天正10年(1582)6月2日、織田信長とその嫡男・信忠は、京都において重臣・明智光秀により討たれました。光秀は信長を打倒し「天下」を手中に収めるかに見えましたが、備中国から取って返した羽柴秀吉方との「山崎の戦い」で敗れ、落武者狩りに遭い、殺害されます。討たれた光秀の首と胴体は焼失した本能寺跡に晒されます。
その後、織田信孝(信長3男)と秀吉軍が主力となって、近江・美濃・尾張国などで光秀方の勢力の討伐が進められます(途中、信長次男の織田信雄もそれに合流)。
光秀方を討滅した信孝と秀吉らは尾張国の清須城(愛知県清須市)に向かいました。

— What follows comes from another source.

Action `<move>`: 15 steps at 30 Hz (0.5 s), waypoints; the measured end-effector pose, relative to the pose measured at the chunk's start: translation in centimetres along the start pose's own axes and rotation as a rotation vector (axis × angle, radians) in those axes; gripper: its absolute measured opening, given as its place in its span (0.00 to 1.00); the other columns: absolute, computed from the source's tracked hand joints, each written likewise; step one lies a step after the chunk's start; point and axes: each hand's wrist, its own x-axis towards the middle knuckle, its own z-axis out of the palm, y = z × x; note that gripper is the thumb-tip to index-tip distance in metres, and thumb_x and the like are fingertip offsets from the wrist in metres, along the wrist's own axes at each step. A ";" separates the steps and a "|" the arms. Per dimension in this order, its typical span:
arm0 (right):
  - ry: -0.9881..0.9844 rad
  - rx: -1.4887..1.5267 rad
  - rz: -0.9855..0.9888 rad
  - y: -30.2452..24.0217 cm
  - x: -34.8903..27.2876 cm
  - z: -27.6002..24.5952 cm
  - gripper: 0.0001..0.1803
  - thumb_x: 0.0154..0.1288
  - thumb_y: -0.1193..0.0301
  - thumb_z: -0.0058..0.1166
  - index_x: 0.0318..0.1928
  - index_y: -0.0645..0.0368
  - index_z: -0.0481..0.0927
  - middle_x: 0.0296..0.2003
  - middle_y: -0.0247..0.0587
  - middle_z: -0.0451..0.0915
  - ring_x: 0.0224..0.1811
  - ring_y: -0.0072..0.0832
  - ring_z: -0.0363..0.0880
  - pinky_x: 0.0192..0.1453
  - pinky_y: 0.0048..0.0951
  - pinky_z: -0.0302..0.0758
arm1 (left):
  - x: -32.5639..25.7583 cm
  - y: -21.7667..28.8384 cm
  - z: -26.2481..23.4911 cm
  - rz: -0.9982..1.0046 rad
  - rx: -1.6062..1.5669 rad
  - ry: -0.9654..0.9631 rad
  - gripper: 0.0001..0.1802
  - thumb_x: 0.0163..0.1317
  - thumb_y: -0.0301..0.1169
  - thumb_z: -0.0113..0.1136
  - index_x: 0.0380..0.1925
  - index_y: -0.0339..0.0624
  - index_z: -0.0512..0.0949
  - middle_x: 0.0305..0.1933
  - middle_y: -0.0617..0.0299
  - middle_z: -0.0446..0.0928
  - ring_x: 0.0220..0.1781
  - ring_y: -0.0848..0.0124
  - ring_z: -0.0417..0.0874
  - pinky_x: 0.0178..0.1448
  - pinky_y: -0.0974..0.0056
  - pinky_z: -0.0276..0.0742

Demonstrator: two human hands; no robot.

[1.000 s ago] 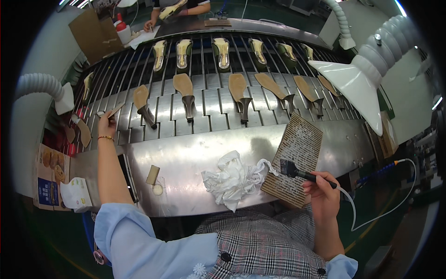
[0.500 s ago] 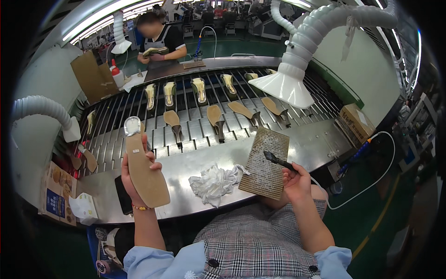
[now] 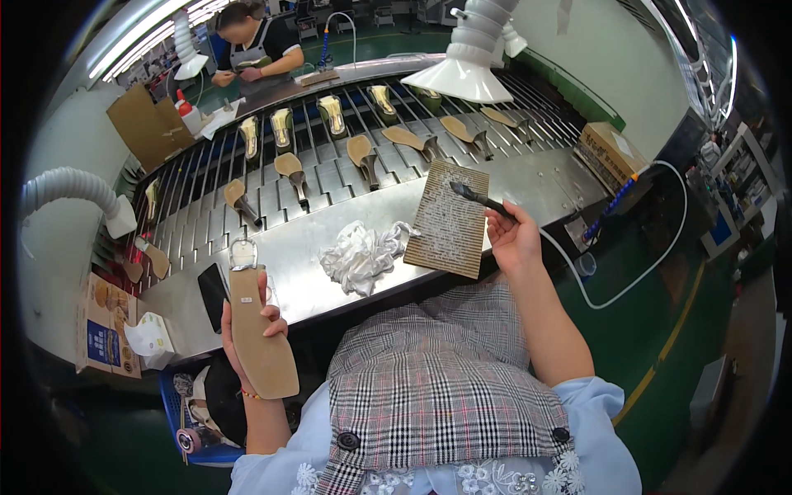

清須城には信長の孫で信忠の子・三法師(後の織田秀信)がいたからです。
三法師は天正8年(1580)の生まれでまだ幼少でした。三法師は美濃国の岐阜城にいましたが、本能寺の変の直後に尾張清須に避難していたのです。
信長の後継者を誰にするか
清須城には織田家の宿老(家老)が続々と集まってきます。柴田勝家・丹羽長秀・羽柴秀吉・池田恒興ら織田家の家老が清須城に参集し、今後の織田家の在り方を巡り、協議が行われたのでした(6月27日)。有名な「清須会議」です。
この清須会議については「信長の後継者を決定する会議」だったというのがこれまでの通説でした。信雄か、それとも信孝か、はたまた三法師か、誰が織田家を継承するかが大きな争点となっていたというのです。